Rasipuram Krishnaswami Narayan
 
 General Information

 R. K. Narayan: a Profile (including intro to his works and critical work on him.)

   

 

 General Information
 
 

The following information is offered by  Anoop Sarkar.
 
"I'd be quite happy if no more is claimed from me than being just a story-teller.  Only the story matters, that is all.   If readers read more significance into my stories  than was meant originally, then that's  the reader's  understanding of things.   But if a story is in tune completely with the truth of life, truth as  I perceive it, then itt will be automatically significant."

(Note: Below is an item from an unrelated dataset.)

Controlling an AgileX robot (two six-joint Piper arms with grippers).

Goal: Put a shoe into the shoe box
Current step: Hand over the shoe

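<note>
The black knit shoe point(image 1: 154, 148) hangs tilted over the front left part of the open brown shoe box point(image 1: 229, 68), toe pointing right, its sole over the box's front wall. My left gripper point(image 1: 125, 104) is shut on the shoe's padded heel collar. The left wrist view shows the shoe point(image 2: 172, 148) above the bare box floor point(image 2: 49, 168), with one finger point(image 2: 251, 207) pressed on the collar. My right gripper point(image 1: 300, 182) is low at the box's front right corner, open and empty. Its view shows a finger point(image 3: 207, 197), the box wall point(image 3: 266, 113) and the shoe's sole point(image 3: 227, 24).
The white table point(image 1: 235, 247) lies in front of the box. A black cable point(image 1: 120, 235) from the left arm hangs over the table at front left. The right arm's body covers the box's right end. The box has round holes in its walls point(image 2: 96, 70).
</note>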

"R. K. Narayan was born in Madras in 1906 and educated there and at Maharajah's College in Mysore. He has lived in India ever since, apart from his travels. Most of his work, starting from his first novel Swami and friends (1935) is set in the fictional town of Malgudi which at the same time captures everything Indian while having a unique identity of its own. After having read only a few of his books it is difficult to shake off the feeling that you have vicariously lived in this town. Malgudi is perhaps the single most endearing "character" R. K. Narayan has ever created.

He has published numerous novels, five collections of short stories (A Horse and Two Goats, An Astrologer's Day, Lawley Road, Malgudi Days, and The Grandmother's Tale), two travel books (My Dateless Diary and The Emerald Route), four collections of essays (Next Sunday, Reluctant Guru, A Writer's Nightmare, and A Story-Teller's World), a memoir (My Days), and some translations of Indian epics and myths (The Ramayana, The Mahabharata, and Gods, Demons and Others).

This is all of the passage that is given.